Synchronous
Synchronous communications occurs when the transmission of data between two
devices is synchronized with a clocking scheme or other technique. The sender and
receiver need to synchronize with one another before data is sent. In synchronous
communication the bit stream and the clock pulse are synchronized by a special bit
transition pattern in the digital signal creating an exactly timed stream of bits from the
sending device to the receiving device. An example of such a mechanism is bipolar
encoding. Synchronous communication is either character or bit oriented. Character
oriented synchronous transmissions are used to send blocks of characters such as found
in ASCII (American Standard Code for Information Interchange) files. Bit oriented
synchronous communication is used primarily for the transmission of binary data.

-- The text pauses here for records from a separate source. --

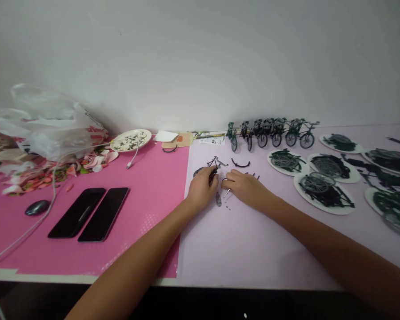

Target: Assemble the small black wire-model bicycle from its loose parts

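Bike part (214,174) sits pinched in the left grip (202,186); the right grip (242,186), just beside it, pinches a slim rod (226,193). The part seems light, stiff and brittle, best held mid-length.

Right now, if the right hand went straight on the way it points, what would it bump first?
Probably the left hand, just across from the right hand's fingertips, though depth is hard to judge.
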A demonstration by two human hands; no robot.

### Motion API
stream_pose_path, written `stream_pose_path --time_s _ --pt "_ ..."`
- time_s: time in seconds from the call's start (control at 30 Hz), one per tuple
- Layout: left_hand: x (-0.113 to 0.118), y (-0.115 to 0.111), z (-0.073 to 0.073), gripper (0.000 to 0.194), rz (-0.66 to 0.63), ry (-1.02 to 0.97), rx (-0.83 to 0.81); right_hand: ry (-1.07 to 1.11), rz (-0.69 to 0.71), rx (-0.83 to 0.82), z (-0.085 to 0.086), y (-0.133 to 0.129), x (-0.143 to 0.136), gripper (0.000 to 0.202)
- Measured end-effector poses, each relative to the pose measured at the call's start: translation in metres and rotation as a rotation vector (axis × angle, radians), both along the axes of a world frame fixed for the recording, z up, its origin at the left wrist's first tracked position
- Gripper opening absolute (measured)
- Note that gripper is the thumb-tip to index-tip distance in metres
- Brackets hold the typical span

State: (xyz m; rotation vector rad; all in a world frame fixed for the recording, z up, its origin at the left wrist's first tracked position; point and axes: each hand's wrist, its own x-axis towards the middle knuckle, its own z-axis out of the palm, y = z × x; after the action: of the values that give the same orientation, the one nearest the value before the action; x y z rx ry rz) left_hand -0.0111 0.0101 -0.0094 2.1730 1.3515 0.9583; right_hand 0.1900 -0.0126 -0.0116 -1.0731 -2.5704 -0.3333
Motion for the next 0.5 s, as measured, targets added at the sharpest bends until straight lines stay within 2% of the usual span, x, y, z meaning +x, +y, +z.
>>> stream_pose_path --time_s 0.5 --pt "-0.0005 -0.0001 0.0026 0.04 0.037 0.058 0.005 0.02 -0.007 -0.006 -0.0023 -0.0021 -0.0038 0.028"
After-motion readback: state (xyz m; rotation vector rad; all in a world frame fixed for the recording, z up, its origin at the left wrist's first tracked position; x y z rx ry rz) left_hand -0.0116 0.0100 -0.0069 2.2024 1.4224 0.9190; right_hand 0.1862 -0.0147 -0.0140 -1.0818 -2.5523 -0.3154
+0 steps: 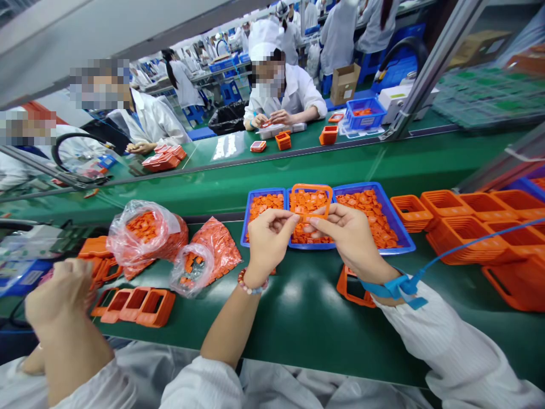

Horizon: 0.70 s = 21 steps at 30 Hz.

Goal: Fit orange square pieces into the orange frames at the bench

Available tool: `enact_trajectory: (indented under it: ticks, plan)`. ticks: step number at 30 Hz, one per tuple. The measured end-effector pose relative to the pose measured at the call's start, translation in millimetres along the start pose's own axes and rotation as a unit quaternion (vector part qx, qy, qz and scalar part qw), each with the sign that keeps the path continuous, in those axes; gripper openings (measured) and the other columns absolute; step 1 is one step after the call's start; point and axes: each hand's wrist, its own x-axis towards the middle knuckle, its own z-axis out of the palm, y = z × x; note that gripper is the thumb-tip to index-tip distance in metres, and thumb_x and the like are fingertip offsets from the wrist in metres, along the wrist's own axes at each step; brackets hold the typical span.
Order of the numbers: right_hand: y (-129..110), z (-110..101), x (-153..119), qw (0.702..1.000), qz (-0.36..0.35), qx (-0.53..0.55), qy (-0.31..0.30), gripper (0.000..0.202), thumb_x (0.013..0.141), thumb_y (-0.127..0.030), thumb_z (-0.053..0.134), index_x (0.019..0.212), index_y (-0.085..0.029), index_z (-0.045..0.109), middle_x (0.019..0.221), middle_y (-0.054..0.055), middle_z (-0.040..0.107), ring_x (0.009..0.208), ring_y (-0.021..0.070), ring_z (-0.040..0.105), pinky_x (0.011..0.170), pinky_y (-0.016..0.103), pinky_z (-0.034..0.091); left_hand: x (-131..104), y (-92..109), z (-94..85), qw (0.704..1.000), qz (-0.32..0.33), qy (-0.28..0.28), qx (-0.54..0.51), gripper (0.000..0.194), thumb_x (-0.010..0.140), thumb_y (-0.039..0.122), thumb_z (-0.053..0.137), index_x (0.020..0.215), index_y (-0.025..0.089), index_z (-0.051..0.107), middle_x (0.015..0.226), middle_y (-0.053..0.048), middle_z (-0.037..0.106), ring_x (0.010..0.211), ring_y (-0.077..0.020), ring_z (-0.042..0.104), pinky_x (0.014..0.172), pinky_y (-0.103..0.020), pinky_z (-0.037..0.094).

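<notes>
An orange plastic frame [330,199] with rounded corners is held up in front of me, above the blue bins. My left hand [270,238] pinches its lower left part between thumb and forefinger. Around its lower right side close the fingers of my right hand [349,230], which wears a blue wrist strap [389,286] with a cord. Whether a small piece is also between my fingertips, I cannot tell. Behind the frame, three blue bins [402,241] contain small orange pieces. Another orange frame [353,292] lies on the green table below my right wrist.
Stacks of orange frames [464,238] stand on the right, and more frames [155,308] on the left. Two plastic bags of orange pieces, one open bag [147,233] and one flatter bag [219,250], lie left of the bins. A co-worker's hand [59,292] is at far left.
</notes>
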Motion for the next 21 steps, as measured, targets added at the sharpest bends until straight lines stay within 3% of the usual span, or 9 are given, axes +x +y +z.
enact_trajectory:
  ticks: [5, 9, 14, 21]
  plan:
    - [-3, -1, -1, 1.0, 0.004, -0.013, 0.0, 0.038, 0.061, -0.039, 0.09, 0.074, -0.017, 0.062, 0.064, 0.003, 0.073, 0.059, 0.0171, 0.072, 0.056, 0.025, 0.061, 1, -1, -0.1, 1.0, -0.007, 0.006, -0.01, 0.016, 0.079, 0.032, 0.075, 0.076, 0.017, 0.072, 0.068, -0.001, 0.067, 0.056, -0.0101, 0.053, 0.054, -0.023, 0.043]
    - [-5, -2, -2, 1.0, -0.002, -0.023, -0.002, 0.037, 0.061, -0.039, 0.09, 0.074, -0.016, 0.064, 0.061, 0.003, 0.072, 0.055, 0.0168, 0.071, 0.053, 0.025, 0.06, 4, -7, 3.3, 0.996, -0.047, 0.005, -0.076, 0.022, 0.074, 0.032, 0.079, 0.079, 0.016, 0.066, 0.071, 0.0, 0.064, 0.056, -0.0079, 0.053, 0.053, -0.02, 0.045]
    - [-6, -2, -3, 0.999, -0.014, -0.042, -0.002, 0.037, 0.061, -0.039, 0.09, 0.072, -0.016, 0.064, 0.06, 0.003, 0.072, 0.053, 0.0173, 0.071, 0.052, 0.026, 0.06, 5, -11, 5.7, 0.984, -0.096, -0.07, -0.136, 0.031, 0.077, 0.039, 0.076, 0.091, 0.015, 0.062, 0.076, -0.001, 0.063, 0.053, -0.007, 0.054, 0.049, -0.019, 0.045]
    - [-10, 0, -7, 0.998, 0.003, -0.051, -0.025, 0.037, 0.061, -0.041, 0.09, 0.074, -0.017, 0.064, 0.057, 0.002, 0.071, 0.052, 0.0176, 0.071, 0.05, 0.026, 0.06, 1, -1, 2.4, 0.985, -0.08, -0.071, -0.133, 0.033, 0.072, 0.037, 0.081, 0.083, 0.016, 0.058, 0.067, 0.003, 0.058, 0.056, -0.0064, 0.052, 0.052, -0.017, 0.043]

See also Asynchronous, ASCII, Binary and EBCDIC, HRC, HORC.
Tach
Abbreviation for Tachyon Fibre Channel interface.
TB
A Terabyte (TB) equals 1000 Gigabytes. Some vendors today define a terabyte
as 1024 GB, causing confusion in the industry.
TCP
Transmission Control Protocol or TCP is a transport layer component of the Internet’s
TCP/IP protocol suite. It sits above IP in the protocol stack and provides reliable data
delivery services over connection-oriented links. TCP uses IP to deliver information
across a network and makes up for the deficiency of IP providing a guarantee of
reliable delivery services that IP does not. TCP messages and data are encapsulated
into IP datagrams and IP delivers them across the network.
VERITAS
®
A Mountain View, California software company that develops and supports volume
and file management software products for a variety of Unix
®
and Windows
®
platforms.
Virtual Logical Volume Image Manager
Virtual Logical Volume Image Manager (VLVI) is a software utility in the Resource
Manager 7000/9000
™
that allows for configuration of RAID configurations, create,
delete, verify, rebuild, tune, and abort operations. See also RAID and the Freedom
9000 Resource Manager 7000/9000
™
.
Volume
An ESA/390
®
term for the information recorded on a single disk unit or recording
medium. Indirectly, a volume can refer to the unit of recording medium itself. On a
non-removable medium storage device such as a disk drive, the terms may also refer,
indirectly, to the storage device that is associated with the volume. When a user stores
multiple volumes on a single storage medium transparent to the program, the volumes
are referred to as logical volumes.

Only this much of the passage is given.